The fight against oligarchs continuesPosted on
The year 2019 has been, to say the least, a rollercoaster ride. And a bit too bumpy for oligarchs — President Rodrigo’s favorite targets that beyond the latter’s constant harangue, are sailing rough waters with the ensuing shifts in government’s policies against unfair contracts and trade practices.
Arguably, water firms Maynilad and Manila Water are leading the pack of this year’s roster of losers, with their oligarch owners facing the prospect of losing their hold on one vcv of the country’s juiciest water supply contracts.
The whole snafu was triggered by what would have been a victory for the Ayala-controlled Manila Water after securing a favorable decision from an international tribunal in Singapore for a PHP7.39 billion refund from the Philippine government to cover losses from denied water rate hikes.

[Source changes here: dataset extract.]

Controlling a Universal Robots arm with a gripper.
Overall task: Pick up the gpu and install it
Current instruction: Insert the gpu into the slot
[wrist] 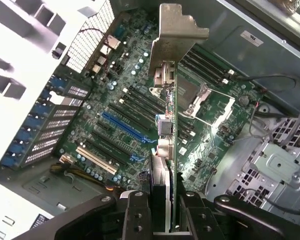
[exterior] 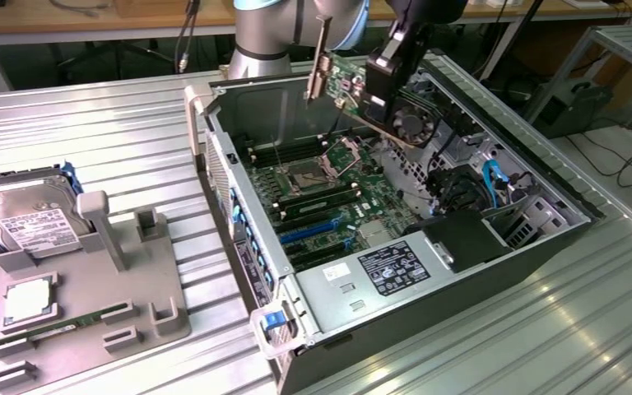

A big oligarch win, that is, would have been placed on the backs of the mostly poor water concessionaires in the National Capital Region. But Duterte intervened, and in the process also dragged Maynilad, the Pangilinan-controlled water firm into the fray. Now the contracts of both firms are being reviewed by the Department of Justice for being supposedly onerous or disadvantageous to the public.
Two oligarchs in one stone, in a manner of speaking.
Another old family of the oligarchy, the Lopezes, are facing the possibility of their prized television outfit ABS-CBN slipping out of their hands as Duterte vowed to block its franchise. Among many other things, Duterte has ranted about the supposed biased coverage of the network, as well as nonpayment of proper taxes.
While no one foresees the closure of ABS-CBN in the near-term, the prospect is high for the Lopezes to cede portions of the ownership of the network to other players, finally withdrawing its absolute hold of the company for decades.
Breaking up ownership and dividing it among small players are one of the key hallmarks of Duterte’s oligarch-busting campaign. This is rooted in the premise that giving so much control for one family can work against the interest of the public, especially if it involves a sector as important and as influential as the media. Concentration of power among the rich and powerful in this industry has been shown in the past to be unhealthy for democracy.
For the last three years that Duterte has been in power, this and all similar moves against oligarchic class has ushered the democratization of the corporate sphere in this country, and has raised hopes that the public has a reliable defender in Malacañang to look out for their interest.
Make no mistake: the public wants–and needs–this kind of leadership in the next three years, when we envision a Philippines that is at least relatively free from the grapple of oligarchic control. Beyond that, the electorate will ensure that the next Duterte would have their interest in his or her heart and mind.